DATA PROVIDED ::
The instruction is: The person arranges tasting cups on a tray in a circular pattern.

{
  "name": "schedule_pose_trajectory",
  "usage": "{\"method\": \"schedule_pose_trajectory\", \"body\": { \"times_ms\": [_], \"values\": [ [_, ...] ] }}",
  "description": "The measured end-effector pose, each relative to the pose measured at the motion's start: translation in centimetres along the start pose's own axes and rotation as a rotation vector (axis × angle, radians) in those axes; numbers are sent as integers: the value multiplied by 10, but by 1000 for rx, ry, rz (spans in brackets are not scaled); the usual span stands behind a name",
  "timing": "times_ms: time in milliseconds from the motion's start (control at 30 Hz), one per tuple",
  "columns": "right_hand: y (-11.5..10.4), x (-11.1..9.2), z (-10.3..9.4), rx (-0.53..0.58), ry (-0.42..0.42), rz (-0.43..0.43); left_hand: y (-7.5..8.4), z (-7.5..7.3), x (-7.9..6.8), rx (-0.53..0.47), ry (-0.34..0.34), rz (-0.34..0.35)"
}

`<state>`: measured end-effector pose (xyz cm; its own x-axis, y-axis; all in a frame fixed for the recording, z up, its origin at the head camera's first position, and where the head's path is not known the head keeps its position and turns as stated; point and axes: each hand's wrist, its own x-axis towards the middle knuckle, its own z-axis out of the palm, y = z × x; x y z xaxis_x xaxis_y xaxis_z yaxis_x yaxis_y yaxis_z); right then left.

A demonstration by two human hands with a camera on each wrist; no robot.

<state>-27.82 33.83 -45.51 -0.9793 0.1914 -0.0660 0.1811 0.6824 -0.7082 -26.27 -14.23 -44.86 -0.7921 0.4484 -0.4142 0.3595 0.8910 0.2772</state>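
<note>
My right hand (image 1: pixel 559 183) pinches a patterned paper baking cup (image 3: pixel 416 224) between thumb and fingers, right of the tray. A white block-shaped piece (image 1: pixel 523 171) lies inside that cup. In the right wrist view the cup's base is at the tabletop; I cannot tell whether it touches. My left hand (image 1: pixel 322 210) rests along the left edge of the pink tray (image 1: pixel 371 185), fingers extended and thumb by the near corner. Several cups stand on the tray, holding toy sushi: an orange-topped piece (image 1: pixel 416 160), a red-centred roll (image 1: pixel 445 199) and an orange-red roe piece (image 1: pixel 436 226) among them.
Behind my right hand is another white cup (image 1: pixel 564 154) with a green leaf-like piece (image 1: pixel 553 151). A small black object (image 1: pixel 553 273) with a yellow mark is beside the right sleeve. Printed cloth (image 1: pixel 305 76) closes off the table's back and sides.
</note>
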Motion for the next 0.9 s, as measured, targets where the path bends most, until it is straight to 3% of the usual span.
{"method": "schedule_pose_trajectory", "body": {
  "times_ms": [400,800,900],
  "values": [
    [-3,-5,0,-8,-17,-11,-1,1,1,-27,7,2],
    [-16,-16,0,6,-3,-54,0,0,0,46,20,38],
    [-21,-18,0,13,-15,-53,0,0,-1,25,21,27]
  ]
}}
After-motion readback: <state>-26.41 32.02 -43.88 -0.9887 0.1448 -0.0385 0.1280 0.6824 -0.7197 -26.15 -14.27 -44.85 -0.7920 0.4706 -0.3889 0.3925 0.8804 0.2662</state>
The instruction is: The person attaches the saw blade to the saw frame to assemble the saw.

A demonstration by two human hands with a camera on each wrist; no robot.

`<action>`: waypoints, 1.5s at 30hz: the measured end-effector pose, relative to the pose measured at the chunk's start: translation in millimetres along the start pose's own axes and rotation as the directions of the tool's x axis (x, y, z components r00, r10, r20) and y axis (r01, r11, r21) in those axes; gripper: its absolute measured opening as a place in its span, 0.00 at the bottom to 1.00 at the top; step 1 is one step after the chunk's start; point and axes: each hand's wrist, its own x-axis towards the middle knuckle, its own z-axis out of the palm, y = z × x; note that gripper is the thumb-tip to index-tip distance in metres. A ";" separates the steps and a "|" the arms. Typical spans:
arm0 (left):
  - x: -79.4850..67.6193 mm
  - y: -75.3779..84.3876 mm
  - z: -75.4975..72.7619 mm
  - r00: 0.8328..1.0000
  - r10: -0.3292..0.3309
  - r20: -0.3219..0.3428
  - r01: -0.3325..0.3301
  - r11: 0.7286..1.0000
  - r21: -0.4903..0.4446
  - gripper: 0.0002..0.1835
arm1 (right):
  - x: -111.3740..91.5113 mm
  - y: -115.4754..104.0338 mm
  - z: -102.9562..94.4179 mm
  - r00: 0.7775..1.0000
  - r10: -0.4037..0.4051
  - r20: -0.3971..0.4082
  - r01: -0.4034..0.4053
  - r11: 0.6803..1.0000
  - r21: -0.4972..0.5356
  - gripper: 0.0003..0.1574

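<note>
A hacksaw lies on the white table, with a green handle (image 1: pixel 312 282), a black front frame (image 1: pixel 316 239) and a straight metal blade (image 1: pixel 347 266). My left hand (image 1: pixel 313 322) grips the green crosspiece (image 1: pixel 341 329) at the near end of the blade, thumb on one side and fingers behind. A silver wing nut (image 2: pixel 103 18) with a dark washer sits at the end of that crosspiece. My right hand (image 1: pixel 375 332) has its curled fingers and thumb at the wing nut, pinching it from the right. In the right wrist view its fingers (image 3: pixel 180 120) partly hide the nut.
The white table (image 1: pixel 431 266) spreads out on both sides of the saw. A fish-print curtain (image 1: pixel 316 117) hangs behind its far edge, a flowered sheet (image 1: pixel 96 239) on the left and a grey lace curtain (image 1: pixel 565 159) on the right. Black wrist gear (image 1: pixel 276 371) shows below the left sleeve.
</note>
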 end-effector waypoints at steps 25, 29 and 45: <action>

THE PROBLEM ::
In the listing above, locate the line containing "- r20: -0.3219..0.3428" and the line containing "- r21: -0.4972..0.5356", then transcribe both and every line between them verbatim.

RESPONSE AREA ::
  - r20: -0.3219..0.3428
  - r01: -0.3325..0.3301
  - r11: 0.7286..1.0000
  - r21: -0.4903..0.4446
  - gripper: 0.0002..0.1835
arm1 (right):
  - x: -111.3740..91.5113 mm
  - y: -115.4754..104.0338 mm
  - z: -102.9562..94.4179 mm
  - r00: 0.7775..1.0000
  - r10: -0.4037..0.4051
  - r20: -0.3971..0.4082
  - r01: -0.4034..0.4053
  - r11: 0.6803..1.0000
  - r21: -0.4972..0.5356

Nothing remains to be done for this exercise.